While there may still be “smart” ones among them, the truth at the moment is that it is no longer the “business at ease” as the new rule has compelled the operators to comply with the sale of maximum amount to low forex end users for travel allowances, medicals, school fees, among other permissible.

There were indications over the weekend that most of the BDC operators were left with the large volume of unsold dollars, most of which they bought from CBN’s official window.

Perhaps not too impressed by the development, that has limited their excesses, the operators are blaming the BVN requirement as mainly responsible for their inability to sell, asserting that customers now shun the BDCs because of the requirement to patronise the parallel market, which pushed the rate at the segment to a range of N225-N230.

The apex bank’s spokesman, Alhaji Ibrahim Mu’azu, was quick to discountenance the assertion that introduction of the BVN, as a requirement for the sale of foreign exchange is responsible for the low patronage but described it “as a ploy to arm-twist or blackmail the CBN into reversing the directive on BVN requirement”.

Mu’azu further noted that BDCs were licensed to service the low-end users whose demand fall between $5000 and below, like Basic Travel Allowance (BTA) or Personal Travel Allowance (PTA) as the case may be, among others.

Before now, the BDC operators have engaged in bulk sales of foreign currency to those who carry them across the borders, without adequate and transparent rendition, contrary to retail business of selling not more than $5,000 for which they were licensed.

But the introduction of the BVN as a mandatory requirement for purchasing foreign currencies from the BDCs is currently checking that flagrant disobedience of regulations guiding of their operations.

Mu’azu noted that those with legitimate demand for foreign exchange need not fear as the BVN requirement is to facilitate the enforcement of authorised limits of sales and spread to end users and reduce the incidence of multiple purchases, round tripping and illicit transfer of funds.
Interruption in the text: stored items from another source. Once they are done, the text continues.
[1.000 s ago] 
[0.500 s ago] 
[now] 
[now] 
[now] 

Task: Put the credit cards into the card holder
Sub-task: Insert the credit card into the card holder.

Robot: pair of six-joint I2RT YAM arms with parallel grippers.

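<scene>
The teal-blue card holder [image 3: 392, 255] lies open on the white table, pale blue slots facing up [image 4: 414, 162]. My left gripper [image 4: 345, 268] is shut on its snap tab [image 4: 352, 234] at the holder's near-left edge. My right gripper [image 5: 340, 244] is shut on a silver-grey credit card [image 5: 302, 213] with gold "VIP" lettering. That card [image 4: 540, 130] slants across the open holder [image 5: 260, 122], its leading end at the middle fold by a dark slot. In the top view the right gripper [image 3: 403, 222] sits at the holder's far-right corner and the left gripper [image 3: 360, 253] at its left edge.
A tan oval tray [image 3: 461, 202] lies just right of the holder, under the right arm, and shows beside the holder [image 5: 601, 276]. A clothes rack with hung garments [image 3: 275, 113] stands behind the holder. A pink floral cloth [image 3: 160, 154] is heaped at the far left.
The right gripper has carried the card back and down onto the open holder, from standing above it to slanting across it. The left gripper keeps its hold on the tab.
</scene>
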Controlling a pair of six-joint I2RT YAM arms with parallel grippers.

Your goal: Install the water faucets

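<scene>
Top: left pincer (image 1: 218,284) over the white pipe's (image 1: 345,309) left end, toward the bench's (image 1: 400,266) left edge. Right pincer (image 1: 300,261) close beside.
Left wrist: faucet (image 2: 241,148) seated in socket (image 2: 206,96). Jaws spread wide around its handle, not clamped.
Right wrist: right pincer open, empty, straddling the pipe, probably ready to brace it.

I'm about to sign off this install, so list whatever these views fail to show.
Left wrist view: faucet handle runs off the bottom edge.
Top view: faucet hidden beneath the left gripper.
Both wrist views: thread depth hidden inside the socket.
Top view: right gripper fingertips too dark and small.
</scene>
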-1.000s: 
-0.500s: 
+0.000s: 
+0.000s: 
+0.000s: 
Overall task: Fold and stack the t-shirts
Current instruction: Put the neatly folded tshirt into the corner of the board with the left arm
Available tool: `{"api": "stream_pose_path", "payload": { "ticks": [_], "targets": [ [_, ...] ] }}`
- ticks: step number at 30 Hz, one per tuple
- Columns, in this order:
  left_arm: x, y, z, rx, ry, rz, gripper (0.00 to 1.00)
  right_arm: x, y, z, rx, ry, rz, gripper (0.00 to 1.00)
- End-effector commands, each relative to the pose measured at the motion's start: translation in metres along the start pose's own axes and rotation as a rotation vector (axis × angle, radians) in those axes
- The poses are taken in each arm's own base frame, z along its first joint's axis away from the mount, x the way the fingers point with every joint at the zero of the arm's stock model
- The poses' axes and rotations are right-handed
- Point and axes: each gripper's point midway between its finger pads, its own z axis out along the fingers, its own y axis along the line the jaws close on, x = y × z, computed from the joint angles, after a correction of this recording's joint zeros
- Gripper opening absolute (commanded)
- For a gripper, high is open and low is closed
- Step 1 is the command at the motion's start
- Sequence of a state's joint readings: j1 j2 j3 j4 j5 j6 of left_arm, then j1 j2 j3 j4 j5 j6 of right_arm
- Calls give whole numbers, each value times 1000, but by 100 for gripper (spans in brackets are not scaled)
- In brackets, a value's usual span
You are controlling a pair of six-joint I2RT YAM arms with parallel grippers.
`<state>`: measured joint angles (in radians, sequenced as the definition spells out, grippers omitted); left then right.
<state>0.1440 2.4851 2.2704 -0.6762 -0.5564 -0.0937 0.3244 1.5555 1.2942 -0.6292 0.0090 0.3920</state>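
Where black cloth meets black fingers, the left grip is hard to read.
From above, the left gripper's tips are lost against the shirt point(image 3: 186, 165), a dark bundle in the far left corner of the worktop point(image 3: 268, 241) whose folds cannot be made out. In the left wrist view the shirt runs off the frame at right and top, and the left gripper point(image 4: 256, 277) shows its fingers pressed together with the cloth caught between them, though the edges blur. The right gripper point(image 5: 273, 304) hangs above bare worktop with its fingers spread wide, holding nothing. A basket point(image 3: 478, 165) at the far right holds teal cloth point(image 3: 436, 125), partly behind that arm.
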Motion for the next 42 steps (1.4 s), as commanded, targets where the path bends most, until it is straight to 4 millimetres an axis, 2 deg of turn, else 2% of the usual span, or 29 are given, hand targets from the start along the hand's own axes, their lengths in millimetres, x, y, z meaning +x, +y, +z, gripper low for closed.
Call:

But a new twist was in the past few days introduced to the issue, as speculations in some quarters said the disclosure of the BVN for forex transactions would compromise the person’s account details, with risks of fraudulent attack on the person’s valuables in banks.

CBN debunked the claims and allayed the fear of the customers in terms of compromising part of their banking information, stating that BVN is just a unique identification number, which is grossly inadequate to provide access to customers’ accounts, adding that it is neither a payment instrument nor an account number and therefore, could not be used to access any account by unauthorised users.

In practice, this same travelers who want to buy forex, submit more personal information like bank statements, international passport details and other personal information to the embassies, travel agents and airlines on demand without fear of compromise, much less the BVN, which is just a number that ordinarily the BDCs cannot use to access their personal information.

Of course, the current drop in forex demand in the BDC segment has laid credence to the assessed illegal bulk purchase, which could no longer hold, thereby reducing significantly, the number of BDCs’ who applied for forex from CBN within the period.

Meanwhile, initial reluctance and fears over disclosure implications of BVN number for forex transactions, facilitated naira losses to the dollar, as renewed pressure mounted on the parallel market.

At the parallel market, there was increased activity leading to N3 depreciation of the local unit from N227/$ on Monday to about N230/$ on Thursday last week.

However, dollar-naira exchange relationship remained majorly stable at the interbank market last week, gaining two kobo at N199.08/$ until Thursday when the Naira depreciated by two kobo to N199.10/$.

CBN reiterated that the implementation of the BVN as a condition for foreign exchange transactions is to reduce speculative attacks on the naira-dollar rate, curb illicit transfer of funds and ultimately stabilise the value of the currency by ensuring that genuine demand is met.

Meanwhile, the non-compliance to BVN registration and late submission of the number to facilitate linkage to other banks accounts where customers operate one or two more accounts continue to create transactional hitches as earlier warned by the regulator.